Knowing that severe weather was forecast for the afternoon of May 3, they planned a three-day itinerary, aiming to summit on the second day and descend before the storm hit.
However, rapid snowmelt on May 2 left them battling waist-deep snow, severely delaying their progress.
Instead of turning back as conditions began to threaten their safety, the duo decided to push forward early the next morning in a desperate bid to reach the summit before the weather broke.
Stranded in a whiteout
By the afternoon of May 3, the storm struck exactly as predicted.

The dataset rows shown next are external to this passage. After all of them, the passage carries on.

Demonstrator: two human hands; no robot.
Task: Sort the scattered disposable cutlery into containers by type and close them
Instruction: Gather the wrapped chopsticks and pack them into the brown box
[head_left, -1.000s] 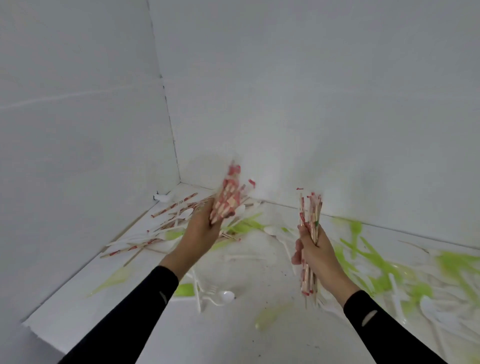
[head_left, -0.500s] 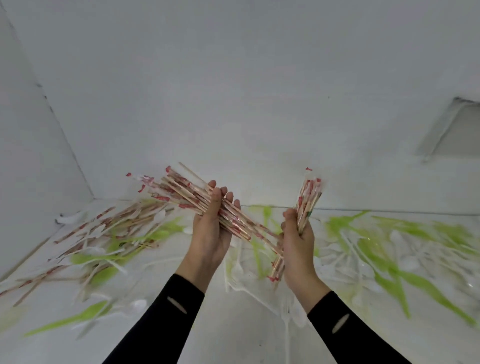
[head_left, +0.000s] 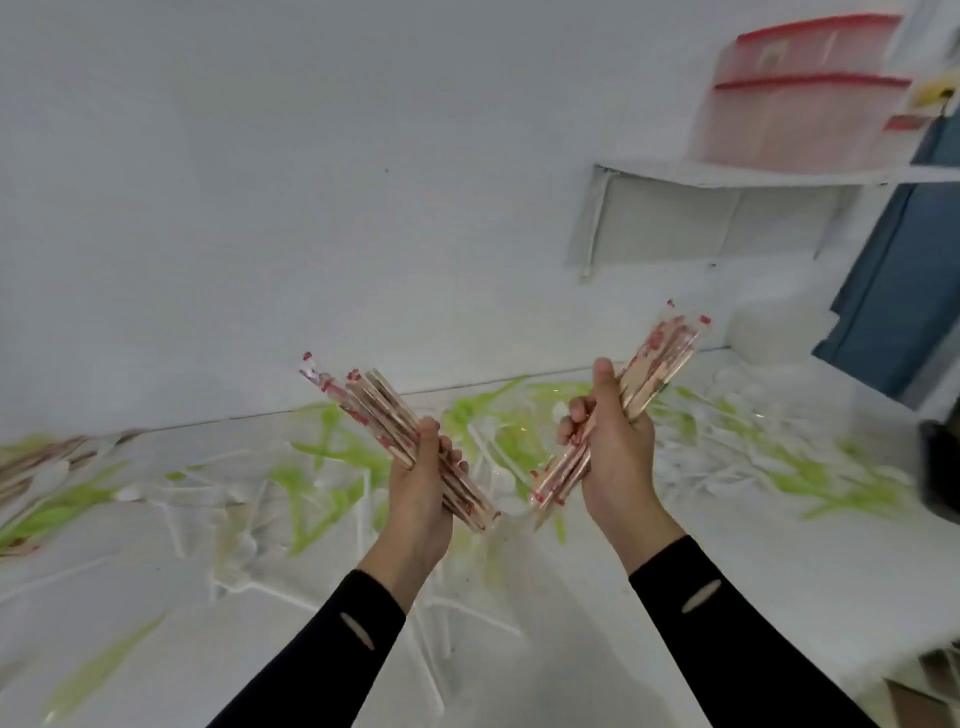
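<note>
Hands are working above a white table (head_left: 779, 582) strewn with disposable cutlery. The left hand (head_left: 418, 499) is gripping one bundle of wrapped chopsticks (head_left: 371, 405), fingers curled round its lower half, while the right hand (head_left: 618, 462) is clamping a second bundle (head_left: 662, 356) in a closed fist, thumb pointing up along it. The two hands are being held apart at about the same height, with a gap between them. The bundles are leaning away from each other, the left one tilting up and to the left, the right one up and to the right, their lower ends nearly meeting between the wrists. Both bundles are hanging clear of the tabletop. Black sleeves (head_left: 337, 639) are covering both forearms. Beneath, green cutlery (head_left: 332, 454) and white cutlery (head_left: 737, 379) are lying mixed and blurred across the surface, with loose chopsticks (head_left: 31, 462) lying at the far left edge. On a wall shelf (head_left: 727, 176) at upper right, two red-rimmed containers (head_left: 795, 119) are sitting stacked — well apart from either hand.
</note>
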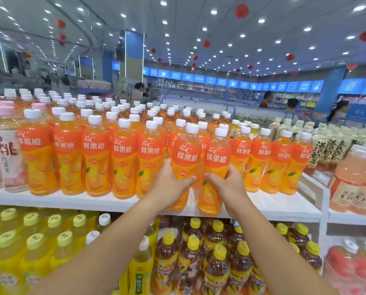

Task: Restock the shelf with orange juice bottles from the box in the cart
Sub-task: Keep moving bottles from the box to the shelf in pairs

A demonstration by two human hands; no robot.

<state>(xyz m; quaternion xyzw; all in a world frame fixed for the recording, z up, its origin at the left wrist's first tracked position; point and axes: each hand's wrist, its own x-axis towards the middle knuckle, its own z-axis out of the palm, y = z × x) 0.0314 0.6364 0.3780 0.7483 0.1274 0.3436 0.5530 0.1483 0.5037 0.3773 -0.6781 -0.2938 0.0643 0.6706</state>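
Gleaming white shelf (105, 201) under bright supermarket ceiling lights (213, 12).

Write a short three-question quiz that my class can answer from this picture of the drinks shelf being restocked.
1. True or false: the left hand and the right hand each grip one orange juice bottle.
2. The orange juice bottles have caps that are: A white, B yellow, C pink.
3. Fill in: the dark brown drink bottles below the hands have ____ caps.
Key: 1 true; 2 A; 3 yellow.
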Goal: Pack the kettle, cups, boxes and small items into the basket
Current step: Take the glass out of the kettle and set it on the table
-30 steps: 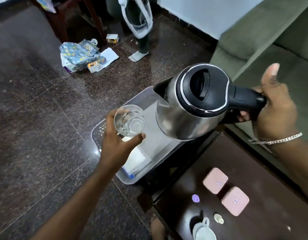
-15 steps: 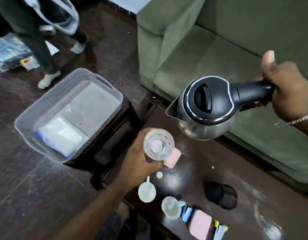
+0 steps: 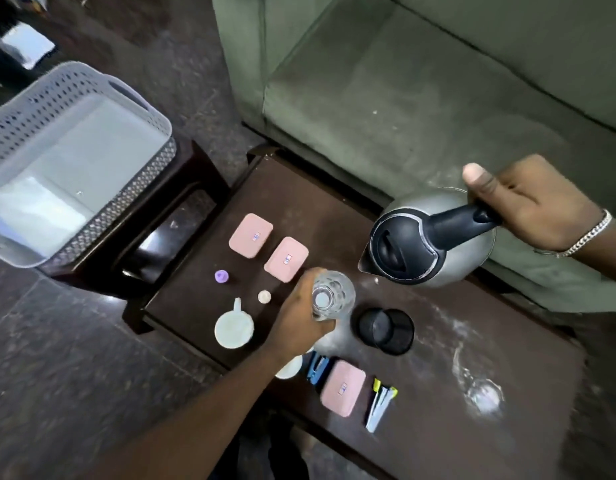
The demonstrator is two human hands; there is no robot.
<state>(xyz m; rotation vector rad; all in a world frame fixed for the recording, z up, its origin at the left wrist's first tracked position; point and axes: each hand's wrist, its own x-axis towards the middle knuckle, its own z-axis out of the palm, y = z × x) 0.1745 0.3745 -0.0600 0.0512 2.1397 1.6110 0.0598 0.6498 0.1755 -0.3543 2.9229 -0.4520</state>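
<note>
My right hand (image 3: 535, 209) grips the black handle of the steel kettle (image 3: 427, 244), held in the air over the dark table's (image 3: 438, 393) far edge. My left hand (image 3: 299, 317) holds a clear glass (image 3: 332, 296) upright above the table's middle. The grey perforated basket (image 3: 136, 188) stands on a dark stool at the left, with a white packet (image 3: 36, 209) inside. On the table lie three pink boxes (image 3: 251, 233) (image 3: 286, 258) (image 3: 343, 388), a white cup (image 3: 233, 329), a purple cap (image 3: 222, 276), a small white cap (image 3: 264, 296) and the black kettle base (image 3: 386, 330).
A blue stapler (image 3: 317, 367) and a grey-yellow stapler (image 3: 379, 403) lie near the table's front. Another clear glass (image 3: 483, 396) stands at the right, blurred. A second white cup (image 3: 289, 367) is partly hidden under my left forearm. A green sofa (image 3: 403, 81) runs behind the table.
My view has swung right from the basket to the table. Both hands moved away from the basket, the glass and kettle now over the table; the kettle is lower.
</note>
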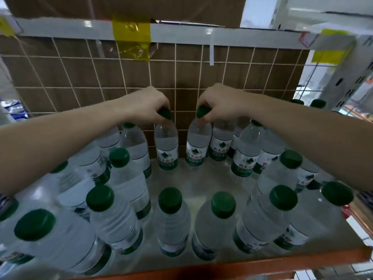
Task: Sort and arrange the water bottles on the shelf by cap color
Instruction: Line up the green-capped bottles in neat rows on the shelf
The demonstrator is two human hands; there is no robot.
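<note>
Blur on the outer water bottles (113, 217): those farthest from the wire grid (90, 77) are cut off at bottom left, labels unreadable. My forearms hide several bottles closer to the grid. I can't see the fingertips of either hand; they are tucked behind the caps. My left hand (145, 106) is curled round the green cap of the left bottle (166, 146). My right hand (220, 102) grips the green cap of the right bottle (198, 144). Both bottles stand against the grid, bases on the shelf (201, 178), just beside each other, not touching. Every cap I can see is green. Shelf is pale and glossy, with an orange front edge (262, 265) farthest from the grid. Brown cardboard (242, 73) sits behind the grid, and yellow tape (131, 37) hangs from the grey rail (60, 29) above it.
</note>
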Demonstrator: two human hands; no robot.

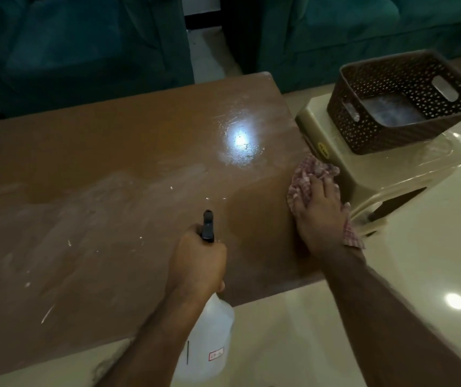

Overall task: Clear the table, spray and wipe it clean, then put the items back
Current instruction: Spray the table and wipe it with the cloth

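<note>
The brown table (98, 163) lies bare, with pale streaks and a wet sheen near its far right. My left hand (198, 261) grips the neck of a white spray bottle (209, 339) over the table's near edge; its black nozzle (208, 226) points away from me across the top. My right hand (321, 213) presses flat on a red-and-white checked cloth (307, 174) at the table's right edge.
A beige plastic stool (391, 174) stands just right of the table, touching distance from the cloth. On it sits a brown perforated basket (402, 101). Teal sofas (70, 51) line the far side. Glossy cream floor tiles (419, 275) spread to the right and near me.
</note>
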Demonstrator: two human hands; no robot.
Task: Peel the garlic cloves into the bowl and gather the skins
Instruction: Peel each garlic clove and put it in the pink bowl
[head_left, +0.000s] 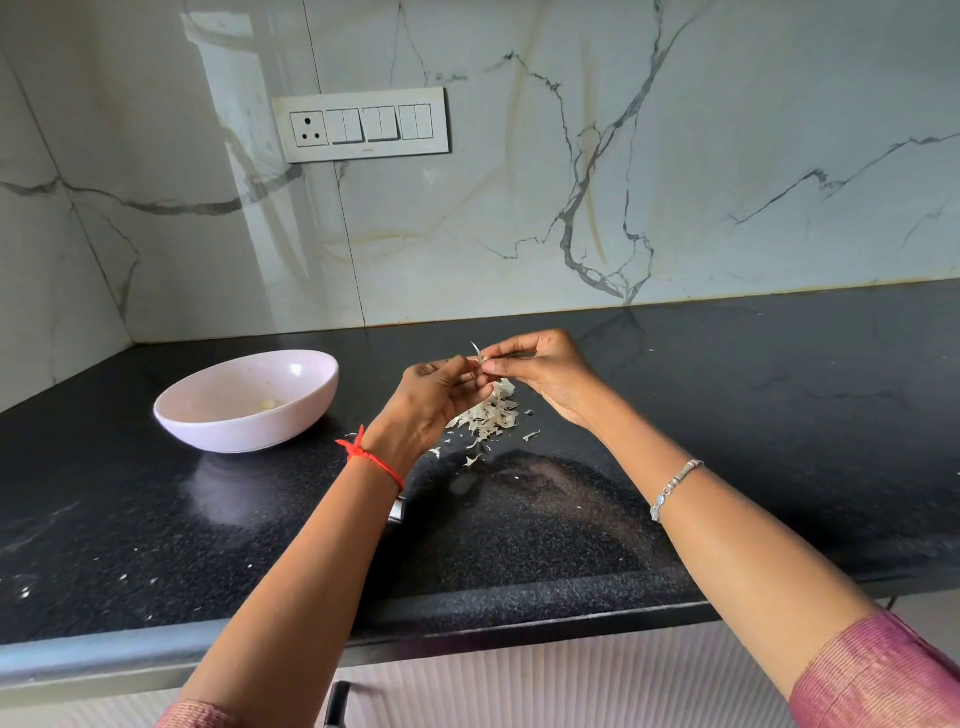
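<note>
Beyond our sleeves (883, 675), left hand (431, 400) and right hand (545, 374) pinch 1 clove (480, 361) over the skins (491, 413); we'd best peel slowly.

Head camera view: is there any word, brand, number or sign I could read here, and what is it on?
No text here can be read.
Switch plate: a faint mark on its lower edge, perhaps a brand, too small to read.
Bowl, countertop and marble wall: no writing shows.
</note>
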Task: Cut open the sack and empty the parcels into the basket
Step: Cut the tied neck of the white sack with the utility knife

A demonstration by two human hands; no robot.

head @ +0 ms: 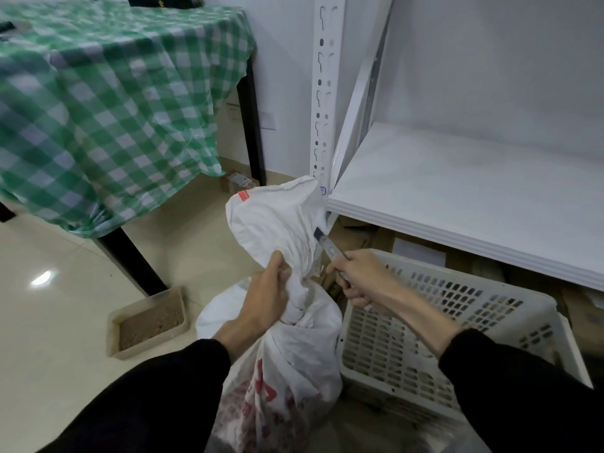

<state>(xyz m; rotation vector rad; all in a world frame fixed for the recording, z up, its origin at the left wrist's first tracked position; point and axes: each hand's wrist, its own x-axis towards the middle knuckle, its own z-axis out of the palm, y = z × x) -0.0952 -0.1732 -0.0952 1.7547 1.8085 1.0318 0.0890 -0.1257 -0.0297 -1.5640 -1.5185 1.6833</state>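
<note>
A white woven sack (287, 364) with red print stands on the floor in front of me, tied at the neck, its loose top flaring upward. My left hand (266, 294) grips the bunched neck from the left. My right hand (358, 277) holds a utility knife (328, 245), whose blade points up and left against the right side of the gathered neck. A white perforated plastic basket (457, 325) sits on the floor just right of the sack. No parcels are visible; the sack hides its contents.
A white metal shelf (457, 197) juts out above the basket, its slotted upright (323, 93) behind the sack. Cardboard boxes (369, 237) lie under it. A table with a green checked cloth (108, 103) stands at left, with a shallow tray of brown granules (148, 322) on the tiled floor.
</note>
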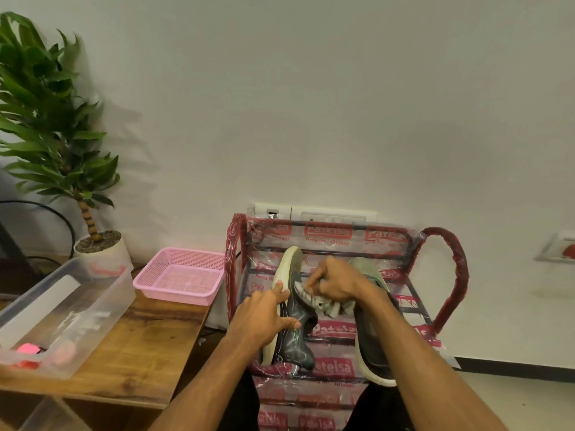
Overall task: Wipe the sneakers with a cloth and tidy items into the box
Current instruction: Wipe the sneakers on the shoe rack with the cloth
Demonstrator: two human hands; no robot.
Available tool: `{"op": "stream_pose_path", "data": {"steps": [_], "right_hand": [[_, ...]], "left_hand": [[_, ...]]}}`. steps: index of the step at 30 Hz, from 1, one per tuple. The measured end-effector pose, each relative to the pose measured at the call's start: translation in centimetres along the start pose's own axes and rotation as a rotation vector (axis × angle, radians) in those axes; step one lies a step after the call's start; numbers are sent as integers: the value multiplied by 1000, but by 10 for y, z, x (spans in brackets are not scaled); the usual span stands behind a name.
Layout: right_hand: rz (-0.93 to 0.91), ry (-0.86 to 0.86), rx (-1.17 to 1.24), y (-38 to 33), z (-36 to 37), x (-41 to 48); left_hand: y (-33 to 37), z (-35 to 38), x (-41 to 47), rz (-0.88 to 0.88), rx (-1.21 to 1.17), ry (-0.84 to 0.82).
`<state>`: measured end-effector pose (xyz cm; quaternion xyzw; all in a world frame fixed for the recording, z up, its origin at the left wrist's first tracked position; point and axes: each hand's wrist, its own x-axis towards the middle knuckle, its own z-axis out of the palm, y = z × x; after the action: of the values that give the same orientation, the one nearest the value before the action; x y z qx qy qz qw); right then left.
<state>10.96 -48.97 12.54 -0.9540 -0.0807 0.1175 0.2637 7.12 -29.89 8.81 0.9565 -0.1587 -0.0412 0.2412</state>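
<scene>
Sneaker: we see the dark grey sneaker with a pale sole [298,318] on the plastic-wrapped metal rack with red print [451,275], just ahead of the person.
Around it: a striped grey-and-white cloth [314,298] lies against its upper. A second dark sneaker [373,346] sits just to the right, partly behind the right forearm. Farther left, a pink mesh plastic basket [174,290] and a clear plastic box [102,293] stand on the wooden desk [146,346], with a potted green plant [46,119] beyond them.
Left grip: the left hand [264,318] holds the sneaker, fingers along the sole edge and thumb on the upper.
Right grip: the right hand [339,283] is bunched round the cloth, pressing it on the upper.
Axis: we read the sneaker as tipped on its side with the sole facing left. Its long axis runs from the person to the wall, toe away.
</scene>
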Motion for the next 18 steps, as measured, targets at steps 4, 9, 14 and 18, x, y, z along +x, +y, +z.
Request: {"op": "stream_pose_path", "data": {"steps": [4, 9, 14, 18], "right_hand": [[-37, 318, -73, -22, 16, 2], [-74, 521, -207, -37, 45, 22], [-79, 552, -241, -49, 41, 28], [-149, 448, -244, -45, 43, 21]], "left_hand": [[4, 2, -1, -25, 1, 9], [2, 1, -2, -15, 18, 28], [1, -4, -1, -28, -12, 14], [5, -4, 0, -27, 18, 7]]}}
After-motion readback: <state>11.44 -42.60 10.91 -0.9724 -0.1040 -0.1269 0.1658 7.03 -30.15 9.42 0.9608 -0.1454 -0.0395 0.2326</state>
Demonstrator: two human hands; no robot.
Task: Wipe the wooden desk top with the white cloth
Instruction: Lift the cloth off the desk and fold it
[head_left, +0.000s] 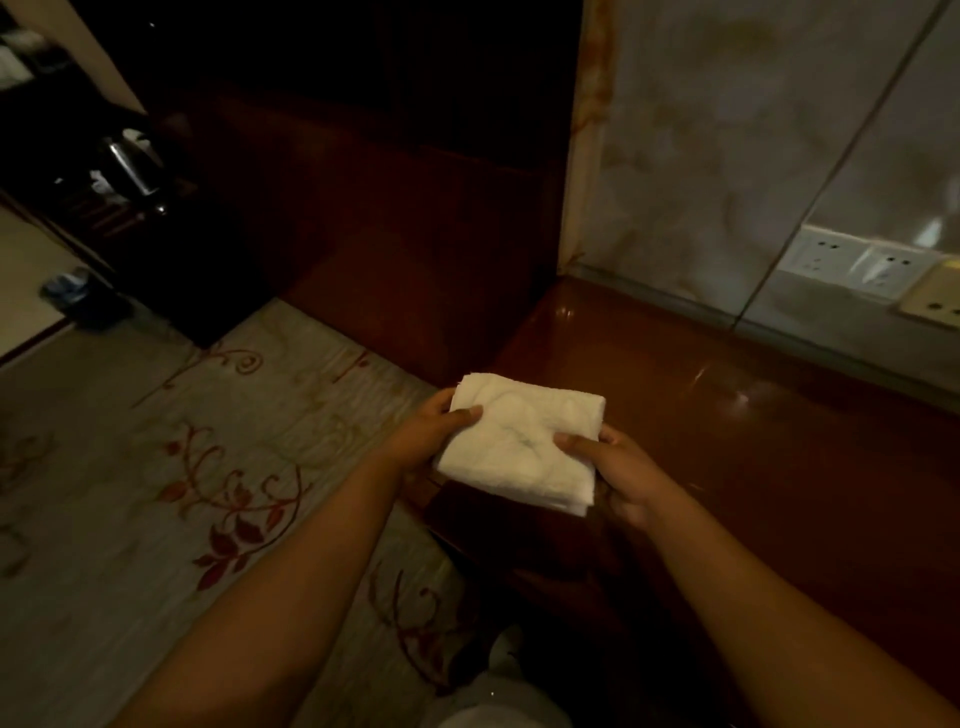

Trapped on a cliff edge above three thousand meters in a blinding whiteout, the climbers contacted emergency services and spent the night in their tent.
The situation turned fatal the following morning during a rope descent.
Freezing rain caused KF’s mechanical belay device to freeze solid, leaving him stuck. Below him, his companion had already stopped responding.
Unable to safely descend or assist his partner due to the equipment failure, KF wrapped himself in the tent fabric to survive the freezing night.
A rescue helicopter finally airlifted KF on May 5 with severe frostbite, but his companion was pronounced dead later that afternoon.
Moving forward from tragedy
Reflecting on the disaster, KF acknowledged critical errors, including poor communication, indecisiveness, and a degree of complacency regarding physical fatigue.
He emphasized that his own survival was a matter of pure luck, noting that the beauty of the scenery no longer mattered to him.
Despite the profound grief and a clear realization of human fragility, KF intends to continue mountaineering.
Stating that nature has granted him a second chance, he vows to apply these painful lessons to be better prepared for future climbs.